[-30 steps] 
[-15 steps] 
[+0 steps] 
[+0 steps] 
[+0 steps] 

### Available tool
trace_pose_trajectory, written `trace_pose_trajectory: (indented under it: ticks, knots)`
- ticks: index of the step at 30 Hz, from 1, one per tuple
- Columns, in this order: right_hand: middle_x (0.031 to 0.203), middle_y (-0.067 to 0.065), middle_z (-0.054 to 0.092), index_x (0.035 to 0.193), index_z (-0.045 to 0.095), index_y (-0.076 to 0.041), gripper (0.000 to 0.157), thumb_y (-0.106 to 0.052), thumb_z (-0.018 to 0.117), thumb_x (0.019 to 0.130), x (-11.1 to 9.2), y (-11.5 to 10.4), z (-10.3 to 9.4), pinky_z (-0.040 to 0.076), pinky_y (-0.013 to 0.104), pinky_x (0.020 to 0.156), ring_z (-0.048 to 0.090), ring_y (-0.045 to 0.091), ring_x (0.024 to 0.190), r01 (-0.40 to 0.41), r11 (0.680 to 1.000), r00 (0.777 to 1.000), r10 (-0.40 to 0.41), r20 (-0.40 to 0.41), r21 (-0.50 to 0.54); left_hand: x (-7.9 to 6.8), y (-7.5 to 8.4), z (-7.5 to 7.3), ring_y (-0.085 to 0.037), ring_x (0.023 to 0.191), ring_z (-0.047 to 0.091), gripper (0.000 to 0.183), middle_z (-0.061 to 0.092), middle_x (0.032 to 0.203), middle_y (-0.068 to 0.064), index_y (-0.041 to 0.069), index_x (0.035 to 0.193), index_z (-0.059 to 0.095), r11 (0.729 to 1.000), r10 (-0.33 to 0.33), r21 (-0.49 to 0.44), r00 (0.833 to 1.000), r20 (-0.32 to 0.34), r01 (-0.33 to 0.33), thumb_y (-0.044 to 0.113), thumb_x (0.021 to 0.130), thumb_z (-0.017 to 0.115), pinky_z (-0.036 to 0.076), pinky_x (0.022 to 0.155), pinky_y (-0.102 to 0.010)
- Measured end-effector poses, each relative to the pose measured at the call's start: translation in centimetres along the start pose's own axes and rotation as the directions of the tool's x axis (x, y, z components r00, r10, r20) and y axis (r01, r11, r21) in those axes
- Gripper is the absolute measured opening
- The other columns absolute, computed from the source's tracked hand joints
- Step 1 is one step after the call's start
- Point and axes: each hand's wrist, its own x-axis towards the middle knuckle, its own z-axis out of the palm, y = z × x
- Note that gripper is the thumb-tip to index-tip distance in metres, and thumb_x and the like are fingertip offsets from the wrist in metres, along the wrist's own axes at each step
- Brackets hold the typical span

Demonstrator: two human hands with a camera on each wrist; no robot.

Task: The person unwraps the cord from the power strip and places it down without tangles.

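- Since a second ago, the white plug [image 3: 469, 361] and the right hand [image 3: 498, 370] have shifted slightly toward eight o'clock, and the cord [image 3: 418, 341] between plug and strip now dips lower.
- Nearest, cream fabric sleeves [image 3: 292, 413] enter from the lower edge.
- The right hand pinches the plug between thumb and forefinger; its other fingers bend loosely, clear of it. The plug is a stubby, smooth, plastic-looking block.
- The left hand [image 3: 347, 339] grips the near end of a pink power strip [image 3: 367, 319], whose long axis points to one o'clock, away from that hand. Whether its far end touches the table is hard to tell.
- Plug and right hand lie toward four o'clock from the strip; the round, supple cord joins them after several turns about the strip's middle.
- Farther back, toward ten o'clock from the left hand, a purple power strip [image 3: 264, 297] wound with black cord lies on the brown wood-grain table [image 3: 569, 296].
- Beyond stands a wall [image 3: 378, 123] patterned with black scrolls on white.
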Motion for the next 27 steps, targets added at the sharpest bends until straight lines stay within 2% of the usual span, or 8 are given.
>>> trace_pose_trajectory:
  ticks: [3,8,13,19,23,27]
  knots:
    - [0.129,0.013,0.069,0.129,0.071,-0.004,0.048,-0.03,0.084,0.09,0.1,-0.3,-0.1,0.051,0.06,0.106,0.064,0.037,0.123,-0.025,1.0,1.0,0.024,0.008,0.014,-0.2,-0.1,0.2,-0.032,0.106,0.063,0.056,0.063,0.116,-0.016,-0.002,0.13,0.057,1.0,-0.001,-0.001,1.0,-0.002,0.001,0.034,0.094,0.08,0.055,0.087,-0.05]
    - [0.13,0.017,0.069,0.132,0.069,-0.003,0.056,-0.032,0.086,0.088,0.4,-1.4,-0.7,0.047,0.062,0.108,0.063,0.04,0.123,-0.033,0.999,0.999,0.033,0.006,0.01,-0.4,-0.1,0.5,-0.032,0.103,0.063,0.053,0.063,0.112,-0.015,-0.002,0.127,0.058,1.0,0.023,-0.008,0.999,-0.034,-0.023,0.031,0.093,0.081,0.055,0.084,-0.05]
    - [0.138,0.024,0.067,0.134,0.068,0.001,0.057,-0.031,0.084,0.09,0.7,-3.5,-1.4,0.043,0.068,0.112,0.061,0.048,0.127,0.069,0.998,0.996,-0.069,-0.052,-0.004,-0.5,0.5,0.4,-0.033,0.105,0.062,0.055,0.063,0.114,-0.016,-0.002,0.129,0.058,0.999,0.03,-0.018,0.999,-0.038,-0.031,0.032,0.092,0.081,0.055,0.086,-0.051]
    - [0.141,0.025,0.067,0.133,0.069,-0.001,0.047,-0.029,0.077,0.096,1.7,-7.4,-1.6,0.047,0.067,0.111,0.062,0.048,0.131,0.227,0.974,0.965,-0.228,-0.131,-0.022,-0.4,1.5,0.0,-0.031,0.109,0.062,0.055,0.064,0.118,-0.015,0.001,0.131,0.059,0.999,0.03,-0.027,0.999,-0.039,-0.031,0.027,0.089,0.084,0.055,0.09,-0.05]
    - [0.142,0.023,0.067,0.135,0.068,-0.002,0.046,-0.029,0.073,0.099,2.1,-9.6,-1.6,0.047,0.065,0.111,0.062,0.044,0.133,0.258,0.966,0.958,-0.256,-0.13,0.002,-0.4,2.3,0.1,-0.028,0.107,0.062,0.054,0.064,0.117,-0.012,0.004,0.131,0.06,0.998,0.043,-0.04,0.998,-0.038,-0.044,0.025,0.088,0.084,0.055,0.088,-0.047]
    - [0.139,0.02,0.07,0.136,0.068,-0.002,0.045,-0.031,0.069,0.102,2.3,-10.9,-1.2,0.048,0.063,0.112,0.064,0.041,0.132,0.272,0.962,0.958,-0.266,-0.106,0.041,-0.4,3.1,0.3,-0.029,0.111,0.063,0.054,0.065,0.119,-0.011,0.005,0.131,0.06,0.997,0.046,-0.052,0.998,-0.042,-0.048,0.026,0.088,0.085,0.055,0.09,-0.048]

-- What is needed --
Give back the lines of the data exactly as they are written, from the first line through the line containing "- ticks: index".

-- Task answer --
[-30 steps] 
[-15 steps] 
[+0 steps] 
[+0 steps] 
[+0 steps] 

### Available tool
trace_pose_trajectory, written `trace_pose_trajectory: (indented under it: ticks, knots)`
- ticks: index of the step at 30 Hz, from 1, one per tuple

Nothing more belongs to the answer.